Assigned task =
Print, from the listing below, the lines starting at the line containing "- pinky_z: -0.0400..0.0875" and ending at the line containing "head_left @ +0", exactly as they stand, and print nothing else.

Source material =
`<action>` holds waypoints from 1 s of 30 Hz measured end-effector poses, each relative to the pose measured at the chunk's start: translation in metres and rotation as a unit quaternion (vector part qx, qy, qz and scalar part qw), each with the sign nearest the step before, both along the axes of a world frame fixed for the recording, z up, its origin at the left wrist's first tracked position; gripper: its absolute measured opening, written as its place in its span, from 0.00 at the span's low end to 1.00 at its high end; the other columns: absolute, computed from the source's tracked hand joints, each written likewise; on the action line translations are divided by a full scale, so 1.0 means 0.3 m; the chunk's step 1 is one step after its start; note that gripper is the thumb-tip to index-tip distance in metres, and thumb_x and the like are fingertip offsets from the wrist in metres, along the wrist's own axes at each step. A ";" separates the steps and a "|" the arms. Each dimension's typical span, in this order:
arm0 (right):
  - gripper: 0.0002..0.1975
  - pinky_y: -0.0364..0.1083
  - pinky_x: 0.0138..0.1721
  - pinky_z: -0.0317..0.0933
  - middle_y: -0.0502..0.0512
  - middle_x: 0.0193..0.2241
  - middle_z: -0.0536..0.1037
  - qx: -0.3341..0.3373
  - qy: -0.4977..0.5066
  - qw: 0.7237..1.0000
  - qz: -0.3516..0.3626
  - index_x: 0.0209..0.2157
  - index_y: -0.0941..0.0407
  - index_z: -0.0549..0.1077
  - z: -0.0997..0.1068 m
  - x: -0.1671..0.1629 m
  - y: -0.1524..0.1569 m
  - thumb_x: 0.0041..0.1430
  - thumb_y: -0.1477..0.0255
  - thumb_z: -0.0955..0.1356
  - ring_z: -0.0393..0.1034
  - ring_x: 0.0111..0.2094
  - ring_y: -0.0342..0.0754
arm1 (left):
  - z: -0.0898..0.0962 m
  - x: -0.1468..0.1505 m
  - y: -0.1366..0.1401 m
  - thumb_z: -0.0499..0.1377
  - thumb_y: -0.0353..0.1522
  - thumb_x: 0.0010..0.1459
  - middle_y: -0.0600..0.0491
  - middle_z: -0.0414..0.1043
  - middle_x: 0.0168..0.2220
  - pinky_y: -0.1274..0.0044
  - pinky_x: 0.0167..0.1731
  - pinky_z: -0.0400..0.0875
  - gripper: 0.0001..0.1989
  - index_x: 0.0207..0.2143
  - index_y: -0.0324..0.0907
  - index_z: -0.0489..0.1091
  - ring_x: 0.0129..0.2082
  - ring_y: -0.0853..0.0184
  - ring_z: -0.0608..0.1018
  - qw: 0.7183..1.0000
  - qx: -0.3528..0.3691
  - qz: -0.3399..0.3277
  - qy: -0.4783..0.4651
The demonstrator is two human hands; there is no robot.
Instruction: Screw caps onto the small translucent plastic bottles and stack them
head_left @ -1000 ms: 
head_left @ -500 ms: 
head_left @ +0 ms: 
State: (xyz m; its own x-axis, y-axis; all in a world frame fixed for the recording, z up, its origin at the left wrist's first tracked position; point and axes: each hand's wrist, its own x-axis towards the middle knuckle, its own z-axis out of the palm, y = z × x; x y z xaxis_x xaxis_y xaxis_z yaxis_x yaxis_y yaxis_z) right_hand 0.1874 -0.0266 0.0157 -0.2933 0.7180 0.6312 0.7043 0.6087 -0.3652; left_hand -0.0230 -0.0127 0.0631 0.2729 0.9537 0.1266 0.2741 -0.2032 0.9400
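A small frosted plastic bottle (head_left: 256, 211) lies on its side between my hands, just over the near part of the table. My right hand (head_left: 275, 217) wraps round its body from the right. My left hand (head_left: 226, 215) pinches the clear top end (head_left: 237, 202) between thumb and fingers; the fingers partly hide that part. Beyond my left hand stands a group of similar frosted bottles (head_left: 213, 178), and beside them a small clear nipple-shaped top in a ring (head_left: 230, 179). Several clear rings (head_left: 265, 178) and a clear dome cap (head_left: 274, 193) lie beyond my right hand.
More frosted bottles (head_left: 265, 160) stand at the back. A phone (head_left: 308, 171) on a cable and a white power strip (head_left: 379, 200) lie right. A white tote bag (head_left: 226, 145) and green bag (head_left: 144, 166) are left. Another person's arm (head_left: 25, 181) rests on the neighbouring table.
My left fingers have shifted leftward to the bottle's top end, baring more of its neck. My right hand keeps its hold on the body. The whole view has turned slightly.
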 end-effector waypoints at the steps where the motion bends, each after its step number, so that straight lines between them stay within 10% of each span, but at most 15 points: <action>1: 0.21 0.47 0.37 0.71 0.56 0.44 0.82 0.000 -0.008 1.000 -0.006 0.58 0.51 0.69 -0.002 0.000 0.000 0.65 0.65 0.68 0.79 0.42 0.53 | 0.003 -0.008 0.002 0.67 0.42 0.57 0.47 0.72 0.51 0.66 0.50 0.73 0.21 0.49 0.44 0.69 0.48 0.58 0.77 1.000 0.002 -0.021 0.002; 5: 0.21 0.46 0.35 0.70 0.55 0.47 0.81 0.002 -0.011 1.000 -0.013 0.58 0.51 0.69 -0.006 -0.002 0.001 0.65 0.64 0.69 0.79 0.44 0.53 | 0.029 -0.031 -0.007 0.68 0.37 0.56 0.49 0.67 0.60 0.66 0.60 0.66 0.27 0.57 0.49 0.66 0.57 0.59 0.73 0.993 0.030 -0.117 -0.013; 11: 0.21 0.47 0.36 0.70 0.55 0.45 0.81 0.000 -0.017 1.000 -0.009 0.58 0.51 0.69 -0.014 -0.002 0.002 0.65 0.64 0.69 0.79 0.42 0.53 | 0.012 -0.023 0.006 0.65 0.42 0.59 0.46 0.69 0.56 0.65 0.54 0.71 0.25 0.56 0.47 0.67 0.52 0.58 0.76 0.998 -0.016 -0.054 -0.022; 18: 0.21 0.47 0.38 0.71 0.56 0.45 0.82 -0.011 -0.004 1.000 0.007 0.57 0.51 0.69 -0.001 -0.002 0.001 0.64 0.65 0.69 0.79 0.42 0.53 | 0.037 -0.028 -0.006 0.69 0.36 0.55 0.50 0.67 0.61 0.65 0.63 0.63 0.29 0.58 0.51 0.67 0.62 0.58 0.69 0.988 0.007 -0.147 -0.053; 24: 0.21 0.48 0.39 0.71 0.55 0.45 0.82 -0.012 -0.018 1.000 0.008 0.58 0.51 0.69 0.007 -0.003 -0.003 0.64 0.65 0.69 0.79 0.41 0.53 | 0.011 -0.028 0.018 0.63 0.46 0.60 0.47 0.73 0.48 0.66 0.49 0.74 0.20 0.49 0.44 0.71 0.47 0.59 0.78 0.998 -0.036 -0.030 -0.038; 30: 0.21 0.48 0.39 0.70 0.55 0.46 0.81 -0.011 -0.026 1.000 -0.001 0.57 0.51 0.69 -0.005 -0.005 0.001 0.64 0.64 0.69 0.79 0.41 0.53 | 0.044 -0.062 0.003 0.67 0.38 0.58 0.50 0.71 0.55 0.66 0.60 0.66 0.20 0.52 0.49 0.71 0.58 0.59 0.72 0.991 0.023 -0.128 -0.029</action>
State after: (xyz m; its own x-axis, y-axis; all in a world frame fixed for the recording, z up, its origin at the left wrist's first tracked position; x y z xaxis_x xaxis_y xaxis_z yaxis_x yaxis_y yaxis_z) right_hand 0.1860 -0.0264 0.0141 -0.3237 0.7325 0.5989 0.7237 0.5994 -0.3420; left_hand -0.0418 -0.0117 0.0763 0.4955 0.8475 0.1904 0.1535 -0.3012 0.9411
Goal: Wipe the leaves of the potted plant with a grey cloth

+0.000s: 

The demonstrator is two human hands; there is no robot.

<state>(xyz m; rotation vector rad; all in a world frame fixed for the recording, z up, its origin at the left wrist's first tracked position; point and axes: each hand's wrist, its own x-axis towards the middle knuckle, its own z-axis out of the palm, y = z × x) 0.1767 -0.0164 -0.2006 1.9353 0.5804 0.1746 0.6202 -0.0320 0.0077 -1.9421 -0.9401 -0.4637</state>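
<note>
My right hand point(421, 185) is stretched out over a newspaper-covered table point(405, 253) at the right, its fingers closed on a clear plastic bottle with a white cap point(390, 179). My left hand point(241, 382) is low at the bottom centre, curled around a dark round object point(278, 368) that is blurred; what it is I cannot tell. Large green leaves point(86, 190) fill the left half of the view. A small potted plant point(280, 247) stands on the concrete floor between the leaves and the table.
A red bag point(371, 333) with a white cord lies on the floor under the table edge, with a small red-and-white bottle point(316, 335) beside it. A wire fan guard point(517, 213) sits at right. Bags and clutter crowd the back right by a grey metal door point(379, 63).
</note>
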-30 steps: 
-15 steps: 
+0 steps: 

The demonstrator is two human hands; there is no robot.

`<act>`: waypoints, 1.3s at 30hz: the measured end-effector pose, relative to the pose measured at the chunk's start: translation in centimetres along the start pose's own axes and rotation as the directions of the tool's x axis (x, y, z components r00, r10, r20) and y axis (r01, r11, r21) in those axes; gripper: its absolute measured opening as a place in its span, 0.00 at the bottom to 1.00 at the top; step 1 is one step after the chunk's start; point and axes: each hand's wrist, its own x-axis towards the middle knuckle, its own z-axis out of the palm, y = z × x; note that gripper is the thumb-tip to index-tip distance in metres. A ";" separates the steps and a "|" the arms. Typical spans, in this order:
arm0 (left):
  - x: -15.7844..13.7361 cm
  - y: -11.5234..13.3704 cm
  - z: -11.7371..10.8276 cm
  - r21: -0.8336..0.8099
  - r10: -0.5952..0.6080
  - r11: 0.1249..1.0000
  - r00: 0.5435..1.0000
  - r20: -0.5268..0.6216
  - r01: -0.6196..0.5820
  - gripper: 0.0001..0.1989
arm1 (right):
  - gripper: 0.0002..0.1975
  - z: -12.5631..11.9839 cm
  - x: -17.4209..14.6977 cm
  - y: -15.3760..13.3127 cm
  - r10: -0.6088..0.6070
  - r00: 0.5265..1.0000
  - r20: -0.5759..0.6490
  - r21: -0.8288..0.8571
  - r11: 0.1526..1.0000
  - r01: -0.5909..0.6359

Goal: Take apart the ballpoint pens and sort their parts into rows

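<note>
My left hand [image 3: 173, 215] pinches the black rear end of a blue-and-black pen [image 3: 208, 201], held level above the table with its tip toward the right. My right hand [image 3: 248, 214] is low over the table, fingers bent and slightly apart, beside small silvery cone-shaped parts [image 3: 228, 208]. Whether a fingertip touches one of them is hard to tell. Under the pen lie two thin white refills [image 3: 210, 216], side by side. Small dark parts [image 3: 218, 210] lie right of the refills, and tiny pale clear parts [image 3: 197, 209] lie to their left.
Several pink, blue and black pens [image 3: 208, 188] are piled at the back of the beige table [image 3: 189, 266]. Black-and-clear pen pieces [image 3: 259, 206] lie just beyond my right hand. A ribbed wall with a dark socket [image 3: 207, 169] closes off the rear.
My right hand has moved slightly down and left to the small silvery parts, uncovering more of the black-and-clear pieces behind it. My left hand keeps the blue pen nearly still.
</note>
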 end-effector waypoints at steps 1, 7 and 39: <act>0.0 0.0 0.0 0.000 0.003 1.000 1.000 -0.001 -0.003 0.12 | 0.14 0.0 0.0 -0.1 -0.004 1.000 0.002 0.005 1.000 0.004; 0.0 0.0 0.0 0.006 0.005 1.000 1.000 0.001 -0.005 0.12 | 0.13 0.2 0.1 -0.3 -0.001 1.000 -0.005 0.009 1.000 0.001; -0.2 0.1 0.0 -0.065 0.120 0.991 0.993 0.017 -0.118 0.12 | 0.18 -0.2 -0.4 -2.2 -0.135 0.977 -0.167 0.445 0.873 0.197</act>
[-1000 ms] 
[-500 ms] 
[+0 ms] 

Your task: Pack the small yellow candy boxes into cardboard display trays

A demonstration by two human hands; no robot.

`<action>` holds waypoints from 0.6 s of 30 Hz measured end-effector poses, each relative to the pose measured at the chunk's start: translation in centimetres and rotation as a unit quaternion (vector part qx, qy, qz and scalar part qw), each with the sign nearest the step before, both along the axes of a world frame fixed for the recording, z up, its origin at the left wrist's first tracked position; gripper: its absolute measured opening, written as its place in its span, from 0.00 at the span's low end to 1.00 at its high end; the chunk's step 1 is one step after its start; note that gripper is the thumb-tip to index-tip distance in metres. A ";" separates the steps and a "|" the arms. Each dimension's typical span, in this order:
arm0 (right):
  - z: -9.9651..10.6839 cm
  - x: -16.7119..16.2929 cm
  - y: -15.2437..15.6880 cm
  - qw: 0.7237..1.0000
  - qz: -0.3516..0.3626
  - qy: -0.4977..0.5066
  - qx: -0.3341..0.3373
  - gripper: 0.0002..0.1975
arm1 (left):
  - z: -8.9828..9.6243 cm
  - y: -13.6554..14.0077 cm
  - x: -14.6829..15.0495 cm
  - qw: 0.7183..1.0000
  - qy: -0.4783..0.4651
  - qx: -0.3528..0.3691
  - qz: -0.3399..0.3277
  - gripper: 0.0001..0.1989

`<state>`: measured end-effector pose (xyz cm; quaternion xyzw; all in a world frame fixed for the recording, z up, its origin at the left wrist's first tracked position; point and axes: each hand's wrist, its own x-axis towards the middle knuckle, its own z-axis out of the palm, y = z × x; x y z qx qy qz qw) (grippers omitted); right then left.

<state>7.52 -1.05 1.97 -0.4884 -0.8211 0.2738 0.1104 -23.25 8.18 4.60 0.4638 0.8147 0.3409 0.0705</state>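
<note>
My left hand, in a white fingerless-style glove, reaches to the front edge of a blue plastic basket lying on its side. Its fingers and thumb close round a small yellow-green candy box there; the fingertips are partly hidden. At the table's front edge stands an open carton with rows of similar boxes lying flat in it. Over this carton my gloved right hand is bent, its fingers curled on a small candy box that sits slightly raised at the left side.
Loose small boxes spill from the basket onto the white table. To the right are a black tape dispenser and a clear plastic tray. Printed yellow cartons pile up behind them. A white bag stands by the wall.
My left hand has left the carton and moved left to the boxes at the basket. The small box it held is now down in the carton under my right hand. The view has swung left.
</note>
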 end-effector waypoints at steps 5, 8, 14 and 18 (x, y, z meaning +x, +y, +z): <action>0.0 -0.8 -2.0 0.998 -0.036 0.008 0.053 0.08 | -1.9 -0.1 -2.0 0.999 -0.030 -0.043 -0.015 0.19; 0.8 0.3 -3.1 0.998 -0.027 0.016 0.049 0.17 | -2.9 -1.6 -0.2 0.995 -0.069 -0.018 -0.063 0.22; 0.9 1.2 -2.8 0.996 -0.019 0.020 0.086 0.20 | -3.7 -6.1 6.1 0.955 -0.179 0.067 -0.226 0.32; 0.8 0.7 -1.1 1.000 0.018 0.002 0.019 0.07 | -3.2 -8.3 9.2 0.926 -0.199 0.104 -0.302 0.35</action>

Result below =
  - pinky_z: -0.0400..0.0875
  - gripper: 0.0001..0.1989
  - index_x: 0.0207..0.2143
  - index_y: -0.0324..0.0907
  - index_z: -0.0489..0.1091
  - ring_x: 0.0129..0.2082
  - ring_y: -0.0853..0.0184
  - ring_z: -0.0608..0.1018
  - qw: 0.7183..1.0000
  - qx: -0.3528..0.3691
  - qz: -0.3399..0.3277
  - qy: -0.4783..0.4651
The demonstrator is two human hands; there is no robot.
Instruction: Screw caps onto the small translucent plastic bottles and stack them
head_left @ -1000 ms: 
head_left @ -500 ms: 
head_left @ +0 ms: 

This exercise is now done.